October 17, 2021

The Unfriendly Skies

By Stephen Tuttle | Sept. 18, 2021

A woman on a Southwest Airlines flight refuses to fasten her seat belt or put on her mask. The video, taken by another passenger, shows her standing and repeatedly striking a flight attendant until another passenger intervenes. The flight attendant has a tooth knocked out, three others cracked and suffers a broken nose and facial lacerations.

An American Airlines passenger, screaming that the plane is going to crash, assaults a flight attendant and tries to reach an exit door before being restrained.
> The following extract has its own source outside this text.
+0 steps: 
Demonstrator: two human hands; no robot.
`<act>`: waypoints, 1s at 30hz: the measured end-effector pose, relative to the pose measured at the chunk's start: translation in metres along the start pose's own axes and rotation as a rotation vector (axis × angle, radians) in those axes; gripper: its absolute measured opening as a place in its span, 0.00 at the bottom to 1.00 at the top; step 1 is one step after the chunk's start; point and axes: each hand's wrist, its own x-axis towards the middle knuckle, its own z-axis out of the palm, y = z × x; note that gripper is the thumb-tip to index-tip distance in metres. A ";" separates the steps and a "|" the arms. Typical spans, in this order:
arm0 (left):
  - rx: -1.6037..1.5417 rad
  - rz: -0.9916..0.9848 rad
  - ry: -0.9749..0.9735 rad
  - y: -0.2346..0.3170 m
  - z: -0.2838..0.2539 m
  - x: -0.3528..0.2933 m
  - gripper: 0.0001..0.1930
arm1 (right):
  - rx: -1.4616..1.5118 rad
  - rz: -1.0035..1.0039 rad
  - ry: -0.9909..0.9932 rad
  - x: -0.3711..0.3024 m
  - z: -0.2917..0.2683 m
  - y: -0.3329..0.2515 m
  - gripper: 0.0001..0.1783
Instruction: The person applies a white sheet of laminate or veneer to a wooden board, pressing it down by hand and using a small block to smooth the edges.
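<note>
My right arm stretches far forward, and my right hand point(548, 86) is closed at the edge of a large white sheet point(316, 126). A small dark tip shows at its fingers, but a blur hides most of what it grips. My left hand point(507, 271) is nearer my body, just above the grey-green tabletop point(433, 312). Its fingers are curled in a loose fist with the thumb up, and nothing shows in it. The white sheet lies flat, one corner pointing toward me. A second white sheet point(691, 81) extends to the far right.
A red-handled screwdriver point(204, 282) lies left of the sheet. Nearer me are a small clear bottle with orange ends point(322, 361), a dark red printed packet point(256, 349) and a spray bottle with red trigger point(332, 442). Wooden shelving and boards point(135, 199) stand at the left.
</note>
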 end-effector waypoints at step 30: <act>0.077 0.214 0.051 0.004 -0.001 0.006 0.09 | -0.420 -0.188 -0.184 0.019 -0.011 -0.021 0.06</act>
Another passenger video shows a man duct-taped to a seat after he drunkenly shouted some nonsense about his parent's wealth, grabbed a flight attendant's breasts, and tried to assault another attendant.  

Last week, a couple was booted from a Jet Blue flight for refusing to properly wear a face mask, the leading cause of passenger disruptions. They were sufficiently unruly, at least according to the airline, and have been banned from all future Jet Blue flights.  

It might come as a shock to some of you, but there was a time when flight crews, including flight attendants, were a well-respected group. Most saw the jobs as at least desirable, if not glamorous. While the occasional over-imbibing passenger caused problems, acts of violence against flight attendants were extraordinarily rare.

Even during the height of the flight hijacking frenzy, violence aboard airplanes was rare. Some of you might not know, or have forgotten, that hijacking a commercial flight, better known as skyjacking, was once fairly common. Given the security in place today, it's hard to believe there was a time when it was remarkably easy. 

The period from 1968 to 1972 saw an almost inconceivable 130 skyjackings on airlines in the United States, occasionally more than one on the same day. It all started as a publicity stunt and political statement by some on the extreme left who wanted to move to Cuba, then it was Algeria or Libya. Though rightly terrified and grossly inconvenienced, passengers were unharmed by skyjackers who were threatening but very rarely violent.    

Statement-making skyjackings soon evolved into skyjackings for money. The most famous of those was carried out by the notorious DB Cooper on Thanksgiving eve 1971. He skyjacked a Northwest Orient Flight, made it stop in Seattle to pick up $200,000 in ransom and four parachutes, then took off again, ultimately opening the rear exit door of the in-flight plane and parachuting out over western Washington, never to be seen again.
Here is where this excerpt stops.